--- Description of the task ---
Output only the lines below that start at the line containing "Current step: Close" and end at the line containing "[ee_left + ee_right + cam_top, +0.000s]", with both ends kept.

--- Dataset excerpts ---
========
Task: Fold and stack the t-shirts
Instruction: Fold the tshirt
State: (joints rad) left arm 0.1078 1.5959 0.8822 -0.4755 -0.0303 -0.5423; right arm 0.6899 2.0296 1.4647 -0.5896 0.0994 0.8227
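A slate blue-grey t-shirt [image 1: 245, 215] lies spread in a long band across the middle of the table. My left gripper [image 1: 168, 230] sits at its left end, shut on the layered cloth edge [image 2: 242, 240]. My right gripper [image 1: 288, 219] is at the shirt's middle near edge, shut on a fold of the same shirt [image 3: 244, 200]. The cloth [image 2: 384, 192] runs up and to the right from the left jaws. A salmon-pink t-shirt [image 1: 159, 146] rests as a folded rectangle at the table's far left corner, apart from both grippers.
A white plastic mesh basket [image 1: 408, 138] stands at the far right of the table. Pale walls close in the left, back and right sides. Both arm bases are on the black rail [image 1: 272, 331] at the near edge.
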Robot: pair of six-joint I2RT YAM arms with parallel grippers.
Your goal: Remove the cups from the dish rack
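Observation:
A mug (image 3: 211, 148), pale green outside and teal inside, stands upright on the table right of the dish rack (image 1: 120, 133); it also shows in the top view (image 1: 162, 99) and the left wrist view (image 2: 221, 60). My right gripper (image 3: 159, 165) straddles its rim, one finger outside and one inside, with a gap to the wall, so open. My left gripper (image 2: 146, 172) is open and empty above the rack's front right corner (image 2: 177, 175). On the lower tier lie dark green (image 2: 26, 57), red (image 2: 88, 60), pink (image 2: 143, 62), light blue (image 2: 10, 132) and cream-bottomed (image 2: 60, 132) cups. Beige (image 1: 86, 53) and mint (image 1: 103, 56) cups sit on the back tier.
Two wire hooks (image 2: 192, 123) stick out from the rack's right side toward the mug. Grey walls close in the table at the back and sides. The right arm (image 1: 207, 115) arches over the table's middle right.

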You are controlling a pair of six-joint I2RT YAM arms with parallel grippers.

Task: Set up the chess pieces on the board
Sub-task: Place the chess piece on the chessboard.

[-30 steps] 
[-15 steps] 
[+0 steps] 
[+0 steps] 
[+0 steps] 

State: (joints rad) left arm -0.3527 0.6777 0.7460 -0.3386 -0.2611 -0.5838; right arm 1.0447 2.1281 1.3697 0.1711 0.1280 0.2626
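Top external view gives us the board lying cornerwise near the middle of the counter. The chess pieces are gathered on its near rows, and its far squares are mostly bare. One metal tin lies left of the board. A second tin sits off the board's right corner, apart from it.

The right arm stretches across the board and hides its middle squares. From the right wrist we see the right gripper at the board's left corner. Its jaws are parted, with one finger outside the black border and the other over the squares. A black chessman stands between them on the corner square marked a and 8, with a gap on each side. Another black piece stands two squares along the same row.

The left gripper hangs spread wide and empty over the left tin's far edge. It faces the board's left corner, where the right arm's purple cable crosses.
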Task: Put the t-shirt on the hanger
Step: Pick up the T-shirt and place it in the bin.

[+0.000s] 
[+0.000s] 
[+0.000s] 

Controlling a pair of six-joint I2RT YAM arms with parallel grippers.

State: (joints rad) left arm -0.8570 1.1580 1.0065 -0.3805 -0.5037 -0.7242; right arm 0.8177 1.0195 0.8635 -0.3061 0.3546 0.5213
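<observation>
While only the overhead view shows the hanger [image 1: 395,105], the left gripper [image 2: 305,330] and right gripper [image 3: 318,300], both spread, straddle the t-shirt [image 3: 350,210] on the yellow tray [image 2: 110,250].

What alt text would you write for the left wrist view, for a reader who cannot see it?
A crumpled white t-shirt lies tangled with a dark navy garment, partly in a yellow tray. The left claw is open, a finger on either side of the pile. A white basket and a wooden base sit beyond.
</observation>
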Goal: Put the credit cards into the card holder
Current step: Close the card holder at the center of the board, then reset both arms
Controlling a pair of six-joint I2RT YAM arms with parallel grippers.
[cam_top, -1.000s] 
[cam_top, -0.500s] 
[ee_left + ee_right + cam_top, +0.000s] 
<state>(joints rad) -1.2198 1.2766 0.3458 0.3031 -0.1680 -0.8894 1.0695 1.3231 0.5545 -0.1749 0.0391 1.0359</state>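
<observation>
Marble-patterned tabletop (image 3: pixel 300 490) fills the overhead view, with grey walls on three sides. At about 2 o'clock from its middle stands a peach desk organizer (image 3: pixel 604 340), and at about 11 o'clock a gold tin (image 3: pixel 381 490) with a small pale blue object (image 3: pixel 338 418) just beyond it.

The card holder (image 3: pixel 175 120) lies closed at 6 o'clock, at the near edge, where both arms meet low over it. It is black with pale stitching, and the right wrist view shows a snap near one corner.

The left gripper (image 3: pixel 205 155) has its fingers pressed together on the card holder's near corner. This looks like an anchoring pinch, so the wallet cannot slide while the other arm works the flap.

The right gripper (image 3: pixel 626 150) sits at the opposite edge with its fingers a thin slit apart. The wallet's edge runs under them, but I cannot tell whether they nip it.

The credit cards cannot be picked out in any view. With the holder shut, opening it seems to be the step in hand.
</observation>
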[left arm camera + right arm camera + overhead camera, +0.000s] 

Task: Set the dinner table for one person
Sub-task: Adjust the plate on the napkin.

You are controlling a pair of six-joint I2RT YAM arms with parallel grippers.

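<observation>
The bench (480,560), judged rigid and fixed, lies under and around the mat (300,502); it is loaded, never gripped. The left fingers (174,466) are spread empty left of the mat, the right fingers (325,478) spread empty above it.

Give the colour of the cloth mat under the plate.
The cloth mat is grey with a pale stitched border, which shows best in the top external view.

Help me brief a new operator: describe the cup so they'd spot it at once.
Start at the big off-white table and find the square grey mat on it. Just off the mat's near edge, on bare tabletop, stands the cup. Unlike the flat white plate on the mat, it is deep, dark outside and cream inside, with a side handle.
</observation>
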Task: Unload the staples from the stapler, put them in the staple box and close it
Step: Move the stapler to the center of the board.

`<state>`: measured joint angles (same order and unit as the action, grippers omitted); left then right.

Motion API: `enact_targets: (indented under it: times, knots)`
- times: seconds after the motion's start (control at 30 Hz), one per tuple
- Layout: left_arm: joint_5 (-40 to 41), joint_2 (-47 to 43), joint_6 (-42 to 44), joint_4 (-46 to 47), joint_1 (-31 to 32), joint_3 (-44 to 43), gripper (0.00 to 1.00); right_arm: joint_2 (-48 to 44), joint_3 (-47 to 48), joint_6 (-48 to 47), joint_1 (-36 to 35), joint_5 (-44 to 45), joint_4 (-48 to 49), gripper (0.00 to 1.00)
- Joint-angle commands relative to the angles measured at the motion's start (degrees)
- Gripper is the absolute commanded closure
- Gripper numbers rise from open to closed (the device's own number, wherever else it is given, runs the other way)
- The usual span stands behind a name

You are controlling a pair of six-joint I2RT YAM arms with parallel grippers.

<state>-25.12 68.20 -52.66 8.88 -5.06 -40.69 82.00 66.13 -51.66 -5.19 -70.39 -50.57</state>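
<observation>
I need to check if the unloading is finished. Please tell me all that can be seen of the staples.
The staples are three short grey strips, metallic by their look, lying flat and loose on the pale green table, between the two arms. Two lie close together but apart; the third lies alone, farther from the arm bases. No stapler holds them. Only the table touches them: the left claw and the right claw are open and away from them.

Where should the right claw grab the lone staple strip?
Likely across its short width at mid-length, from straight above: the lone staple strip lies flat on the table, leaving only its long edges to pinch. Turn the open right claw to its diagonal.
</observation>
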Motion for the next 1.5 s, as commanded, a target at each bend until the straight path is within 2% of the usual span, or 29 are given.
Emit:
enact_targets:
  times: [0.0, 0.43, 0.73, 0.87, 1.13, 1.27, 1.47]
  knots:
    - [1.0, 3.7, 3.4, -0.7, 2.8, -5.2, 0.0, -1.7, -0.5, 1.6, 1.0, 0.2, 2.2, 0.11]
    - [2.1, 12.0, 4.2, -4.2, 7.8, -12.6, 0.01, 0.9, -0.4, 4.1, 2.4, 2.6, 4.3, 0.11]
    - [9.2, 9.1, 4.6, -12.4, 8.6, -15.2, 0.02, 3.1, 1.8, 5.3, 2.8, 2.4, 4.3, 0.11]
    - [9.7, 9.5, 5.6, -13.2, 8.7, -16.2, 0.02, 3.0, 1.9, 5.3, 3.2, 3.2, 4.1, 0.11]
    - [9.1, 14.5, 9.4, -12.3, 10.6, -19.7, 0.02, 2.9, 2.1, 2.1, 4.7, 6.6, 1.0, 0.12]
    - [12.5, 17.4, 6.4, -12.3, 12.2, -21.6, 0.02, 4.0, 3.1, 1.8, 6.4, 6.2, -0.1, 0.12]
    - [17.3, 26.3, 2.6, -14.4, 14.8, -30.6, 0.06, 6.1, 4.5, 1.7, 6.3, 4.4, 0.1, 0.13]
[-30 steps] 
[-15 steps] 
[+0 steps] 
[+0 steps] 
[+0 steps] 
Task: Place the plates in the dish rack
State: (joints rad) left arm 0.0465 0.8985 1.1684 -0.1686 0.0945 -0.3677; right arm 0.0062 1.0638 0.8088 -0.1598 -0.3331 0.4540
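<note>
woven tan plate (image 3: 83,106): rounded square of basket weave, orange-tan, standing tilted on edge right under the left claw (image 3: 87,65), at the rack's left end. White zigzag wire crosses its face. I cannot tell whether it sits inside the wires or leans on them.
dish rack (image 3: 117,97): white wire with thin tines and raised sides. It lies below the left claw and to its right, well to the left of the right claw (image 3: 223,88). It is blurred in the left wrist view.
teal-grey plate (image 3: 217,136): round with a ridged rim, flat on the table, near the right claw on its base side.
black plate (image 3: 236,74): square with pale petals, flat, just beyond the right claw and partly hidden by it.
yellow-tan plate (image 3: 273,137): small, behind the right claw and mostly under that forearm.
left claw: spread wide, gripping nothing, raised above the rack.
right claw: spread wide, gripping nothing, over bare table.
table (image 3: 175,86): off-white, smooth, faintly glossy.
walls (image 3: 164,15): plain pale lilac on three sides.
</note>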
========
--- Reply to the exercise ---
Current step: Close the card holder at the center of the board, then reset both arms
Controlling a pair of six-joint I2RT YAM arms with parallel grippers.
[cam_top, -1.000s] 
[cam_top, -0.500s] 
[ee_left + ee_right + cam_top, +0.000s] 

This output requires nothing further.